WHAT THE EXERCISE ASKS ▸ The full listing, copied exactly, is the required output.

RECORDED DATA ▸
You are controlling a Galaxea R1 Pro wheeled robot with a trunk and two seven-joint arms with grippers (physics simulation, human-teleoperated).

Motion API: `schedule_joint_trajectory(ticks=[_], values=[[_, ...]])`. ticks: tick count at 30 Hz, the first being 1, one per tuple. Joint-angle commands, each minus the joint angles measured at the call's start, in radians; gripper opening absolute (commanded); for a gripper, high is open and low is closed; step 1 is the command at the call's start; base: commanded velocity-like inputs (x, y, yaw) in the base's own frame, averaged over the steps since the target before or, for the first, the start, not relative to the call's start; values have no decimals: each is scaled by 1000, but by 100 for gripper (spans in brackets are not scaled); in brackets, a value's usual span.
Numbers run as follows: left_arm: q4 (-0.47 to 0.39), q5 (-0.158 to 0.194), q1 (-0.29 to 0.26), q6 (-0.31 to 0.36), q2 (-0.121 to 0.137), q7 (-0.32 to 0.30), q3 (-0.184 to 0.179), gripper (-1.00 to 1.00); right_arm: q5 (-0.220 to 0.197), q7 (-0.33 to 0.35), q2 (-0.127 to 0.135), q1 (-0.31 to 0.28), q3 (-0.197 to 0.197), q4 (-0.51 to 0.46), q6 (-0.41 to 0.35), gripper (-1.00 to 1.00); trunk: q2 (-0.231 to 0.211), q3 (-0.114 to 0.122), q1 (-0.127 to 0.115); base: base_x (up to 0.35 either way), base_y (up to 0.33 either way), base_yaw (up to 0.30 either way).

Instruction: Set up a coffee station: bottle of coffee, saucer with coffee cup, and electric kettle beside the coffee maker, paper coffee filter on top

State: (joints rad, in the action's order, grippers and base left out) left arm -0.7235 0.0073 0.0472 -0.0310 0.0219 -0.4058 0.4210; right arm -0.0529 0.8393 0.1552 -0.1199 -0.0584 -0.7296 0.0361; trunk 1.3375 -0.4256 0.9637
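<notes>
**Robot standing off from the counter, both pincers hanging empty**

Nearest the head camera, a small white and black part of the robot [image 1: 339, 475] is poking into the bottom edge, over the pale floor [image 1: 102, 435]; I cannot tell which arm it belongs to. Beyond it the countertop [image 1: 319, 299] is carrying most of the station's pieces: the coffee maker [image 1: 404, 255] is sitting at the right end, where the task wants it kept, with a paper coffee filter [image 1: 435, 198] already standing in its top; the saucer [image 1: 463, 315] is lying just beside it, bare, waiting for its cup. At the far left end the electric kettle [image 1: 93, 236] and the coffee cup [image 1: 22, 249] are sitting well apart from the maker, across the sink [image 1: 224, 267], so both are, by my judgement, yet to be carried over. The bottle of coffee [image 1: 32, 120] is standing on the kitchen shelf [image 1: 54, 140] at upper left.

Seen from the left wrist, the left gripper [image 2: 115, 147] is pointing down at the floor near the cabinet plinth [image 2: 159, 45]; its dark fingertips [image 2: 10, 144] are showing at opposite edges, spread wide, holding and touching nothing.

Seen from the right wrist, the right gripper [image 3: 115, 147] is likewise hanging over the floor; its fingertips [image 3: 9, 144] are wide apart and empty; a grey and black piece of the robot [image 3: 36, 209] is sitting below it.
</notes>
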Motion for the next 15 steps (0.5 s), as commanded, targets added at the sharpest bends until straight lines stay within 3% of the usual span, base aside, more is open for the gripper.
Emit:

EXERCISE RESULT ▸
You are controlling a Galaxea R1 Pro wheeled robot with a trunk and two seven-joint arms with grippers (physics simulation, human-teleoperated).

Motion API: `schedule_joint_trajectory(ticks=[_], values=[[_, ...]])`. ticks: tick count at 30 Hz, the first being 1, one per tuple. Joint-angle commands, each minus the joint angles measured at the call's start, in radians; gripper opening absolute (commanded); for a gripper, high is open and low is closed; step 1 is the command at the call's start; base: commanded velocity-like inputs (x, y, yaw) in the base's own frame, averaged over the steps since the target before or, for the first, the start, not relative to the call's start; values have no decimals: each is scaled by 1000, but by 100 for gripper (spans in brackets are not scaled); in brackets, a value's usual span.
Numbers run as follows: left_arm: q4 (-0.47 to 0.39), q5 (-0.158 to 0.194), q1 (-0.29 to 0.26), q6 (-0.31 to 0.36), q2 (-0.121 to 0.137), q7 (-0.32 to 0.30), q3 (-0.184 to 0.179), gripper (-1.00 to 1.00); right_arm: q5 (-0.220 to 0.197), q7 (-0.33 to 0.35), q2 (-0.127 to 0.135), q1 (-0.31 to 0.28), q3 (-0.197 to 0.197), q4 (-0.51 to 0.46), q6 (-0.41 to 0.35), gripper (-1.00 to 1.00); trunk: q2 (-0.231 to 0.211), q3 (-0.114 to 0.122), q1 (-0.127 to 0.115); base: base_x (up to 0.35 either way), base_y (up to 0.33 either way), base_yaw (up to 0.30 either way).

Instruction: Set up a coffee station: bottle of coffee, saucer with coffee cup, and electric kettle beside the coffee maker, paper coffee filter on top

State: (joints rad, in the action's order, grippers and base left out) left arm -0.7235 0.0073 0.0472 -0.0310 0.0219 -0.4058 0.4210; right arm -0.0529 0.8393 0.1552 -0.1199 -0.0584 -0.7296 0.0361; trunk 1.3375 -0.4256 0.9637
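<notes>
**Robot standing off from the counter, both pincers hanging empty**

Nearest the head camera, a small white and black part of the robot [image 1: 339, 475] is poking into the bottom edge, over the pale floor [image 1: 102, 435]; I cannot tell which arm it belongs to. Beyond it the countertop [image 1: 319, 299] is carrying most of the station's pieces: the coffee maker [image 1: 404, 255] is sitting at the right end, where the task wants it kept, with a paper coffee filter [image 1: 435, 198] already standing in its top; the saucer [image 1: 463, 315] is lying just beside it, bare, waiting for its cup. At the far left end the electric kettle [image 1: 93, 236] and the coffee cup [image 1: 22, 249] are sitting well apart from the maker, across the sink [image 1: 224, 267], so both are, by my judgement, yet to be carried over. The bottle of coffee [image 1: 32, 120] is standing on the kitchen shelf [image 1: 54, 140] at upper left.

Seen from the left wrist, the left gripper [image 2: 115, 147] is pointing down at the floor near the cabinet plinth [image 2: 159, 45]; its dark fingertips [image 2: 10, 144] are showing at opposite edges, spread wide, holding and touching nothing.

Seen from the right wrist, the right gripper [image 3: 115, 147] is likewise hanging over the floor; its fingertips [image 3: 9, 144] are wide apart and empty; a grey and black piece of the robot [image 3: 36, 209] is sitting below it.
</notes>
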Motion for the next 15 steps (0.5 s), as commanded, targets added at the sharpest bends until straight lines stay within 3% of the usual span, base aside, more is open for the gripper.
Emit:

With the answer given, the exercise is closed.